§ Directions
Copy out the data below. Leave nothing out and alter nothing.
====== Raw data ======
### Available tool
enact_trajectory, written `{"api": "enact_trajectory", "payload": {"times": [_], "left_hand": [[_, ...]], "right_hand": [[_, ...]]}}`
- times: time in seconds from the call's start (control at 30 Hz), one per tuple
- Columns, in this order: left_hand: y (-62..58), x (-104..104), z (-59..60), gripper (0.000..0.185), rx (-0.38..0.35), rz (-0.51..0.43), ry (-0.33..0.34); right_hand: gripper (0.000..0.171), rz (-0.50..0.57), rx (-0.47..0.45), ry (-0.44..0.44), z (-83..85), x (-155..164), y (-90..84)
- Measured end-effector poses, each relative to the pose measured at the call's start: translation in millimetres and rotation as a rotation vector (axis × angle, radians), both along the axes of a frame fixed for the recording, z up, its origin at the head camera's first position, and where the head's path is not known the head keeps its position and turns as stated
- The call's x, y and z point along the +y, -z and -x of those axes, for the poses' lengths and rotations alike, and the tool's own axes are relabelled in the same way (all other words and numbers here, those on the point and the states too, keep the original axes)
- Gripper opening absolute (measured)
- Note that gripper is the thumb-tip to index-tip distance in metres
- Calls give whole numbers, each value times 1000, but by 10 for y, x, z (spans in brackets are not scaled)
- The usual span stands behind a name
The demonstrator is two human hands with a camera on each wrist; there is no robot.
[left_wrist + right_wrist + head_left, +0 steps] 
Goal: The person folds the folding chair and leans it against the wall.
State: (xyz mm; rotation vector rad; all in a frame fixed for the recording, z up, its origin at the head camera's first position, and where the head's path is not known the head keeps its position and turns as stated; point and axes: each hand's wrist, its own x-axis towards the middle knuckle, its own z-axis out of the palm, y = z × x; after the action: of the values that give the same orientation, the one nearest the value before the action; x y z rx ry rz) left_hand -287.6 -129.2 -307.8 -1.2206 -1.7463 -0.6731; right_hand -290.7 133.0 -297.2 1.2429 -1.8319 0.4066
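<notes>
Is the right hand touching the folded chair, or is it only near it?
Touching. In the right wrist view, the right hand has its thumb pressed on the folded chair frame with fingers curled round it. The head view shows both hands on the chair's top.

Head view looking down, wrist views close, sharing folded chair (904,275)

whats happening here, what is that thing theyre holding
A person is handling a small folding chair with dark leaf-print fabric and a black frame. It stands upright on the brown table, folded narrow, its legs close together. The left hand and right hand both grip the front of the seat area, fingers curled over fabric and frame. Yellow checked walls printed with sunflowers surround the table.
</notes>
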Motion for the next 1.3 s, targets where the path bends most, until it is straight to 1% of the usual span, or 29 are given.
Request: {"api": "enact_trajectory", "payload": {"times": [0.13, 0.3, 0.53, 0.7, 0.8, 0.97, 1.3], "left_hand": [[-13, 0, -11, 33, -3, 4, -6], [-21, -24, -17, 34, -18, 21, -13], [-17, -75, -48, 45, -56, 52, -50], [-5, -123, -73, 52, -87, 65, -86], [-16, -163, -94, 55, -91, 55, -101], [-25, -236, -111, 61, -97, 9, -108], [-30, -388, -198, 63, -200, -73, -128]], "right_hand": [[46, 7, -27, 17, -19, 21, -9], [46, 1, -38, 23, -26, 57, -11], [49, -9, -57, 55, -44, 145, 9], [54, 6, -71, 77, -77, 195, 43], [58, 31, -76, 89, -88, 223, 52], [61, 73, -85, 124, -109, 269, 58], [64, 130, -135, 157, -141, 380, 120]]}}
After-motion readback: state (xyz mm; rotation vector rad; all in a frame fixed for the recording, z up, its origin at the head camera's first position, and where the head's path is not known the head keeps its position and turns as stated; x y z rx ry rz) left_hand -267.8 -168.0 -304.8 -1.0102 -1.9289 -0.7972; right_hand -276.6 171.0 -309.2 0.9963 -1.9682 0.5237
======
§ Task solution
### Available tool
enact_trajectory, written `{"api": "enact_trajectory", "payload": {"times": [_], "left_hand": [[_, ...]], "right_hand": [[_, ...]]}}`
- times: time in seconds from the call's start (control at 30 Hz), one per tuple
- Columns, in this order: left_hand: y (-62..58), x (-104..104), z (-59..60), gripper (0.000..0.185), rx (-0.38..0.35), rz (-0.51..0.43), ry (-0.33..0.34); right_hand: gripper (0.000..0.171), rz (-0.50..0.57), rx (-0.47..0.45), ry (-0.44..0.44), z (-83..85), x (-155..164), y (-90..84)
- Measured end-effector poses, each relative to the pose measured at the call's start: translation in millimetres and rotation as a rotation vector (axis × angle, radians), both along the axes of a frame fixed for the recording, z up, its origin at the head camera's first position, and where the head's path is not known the head keeps its position and turns as stated
- The call's x, y and z point along the +y, -z and -x of those axes, for the poses' lengths and rotations alike, and the tool's own axes are relabelled in the same way (all other words and numbers here, those on the point and the states too, keep the original axes)
- Gripper opening absolute (measured)
- Note that gripper is the thumb-tip to index-tip distance in metres
- Calls give whole numbers, each value times 1000, but by 10 for y, x, z (spans in brackets are not scaled)
- The usual span stands behind a name
The demonstrator is two human hands with a camera on each wrist; there is no robot.
[left_wrist + right_wrist + head_left, +0 steps] 
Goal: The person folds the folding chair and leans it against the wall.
State: (xyz mm; rotation vector rad; all in a frame fixed for the recording, z up, its origin at the head camera's first position, and where the head's path is not known the head keeps its position and turns as stated; point and axes: each hand's wrist, its own x-axis towards the middle knuckle, its own z-axis out of the palm, y = z × x; after the action: of the values that give the same orientation, the one nearest the value before the action; x y z rx ry rz) left_hand -287.6 -129.2 -307.8 -1.2206 -1.7463 -0.6731; right_hand -290.7 133.0 -297.2 1.2429 -1.8319 0.4066
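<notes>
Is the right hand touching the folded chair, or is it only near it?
Touching. In the right wrist view, the right hand has its thumb pressed on the folded chair frame with fingers curled round it. The head view shows both hands on the chair's top.

Head view looking down, wrist views close, sharing folded chair (904,275)

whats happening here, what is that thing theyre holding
A person is handling a small folding chair with dark leaf-print fabric and a black frame. It stands upright on the brown table, folded narrow, its legs close together. The left hand and right hand both grip the front of the seat area, fingers curled over fabric and frame. Yellow checked walls printed with sunflowers surround the table.
</notes>
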Motion for the next 1.3 s, targets where the path bends most, until it is straight to 1% of the usual span, or 29 are given.
Request: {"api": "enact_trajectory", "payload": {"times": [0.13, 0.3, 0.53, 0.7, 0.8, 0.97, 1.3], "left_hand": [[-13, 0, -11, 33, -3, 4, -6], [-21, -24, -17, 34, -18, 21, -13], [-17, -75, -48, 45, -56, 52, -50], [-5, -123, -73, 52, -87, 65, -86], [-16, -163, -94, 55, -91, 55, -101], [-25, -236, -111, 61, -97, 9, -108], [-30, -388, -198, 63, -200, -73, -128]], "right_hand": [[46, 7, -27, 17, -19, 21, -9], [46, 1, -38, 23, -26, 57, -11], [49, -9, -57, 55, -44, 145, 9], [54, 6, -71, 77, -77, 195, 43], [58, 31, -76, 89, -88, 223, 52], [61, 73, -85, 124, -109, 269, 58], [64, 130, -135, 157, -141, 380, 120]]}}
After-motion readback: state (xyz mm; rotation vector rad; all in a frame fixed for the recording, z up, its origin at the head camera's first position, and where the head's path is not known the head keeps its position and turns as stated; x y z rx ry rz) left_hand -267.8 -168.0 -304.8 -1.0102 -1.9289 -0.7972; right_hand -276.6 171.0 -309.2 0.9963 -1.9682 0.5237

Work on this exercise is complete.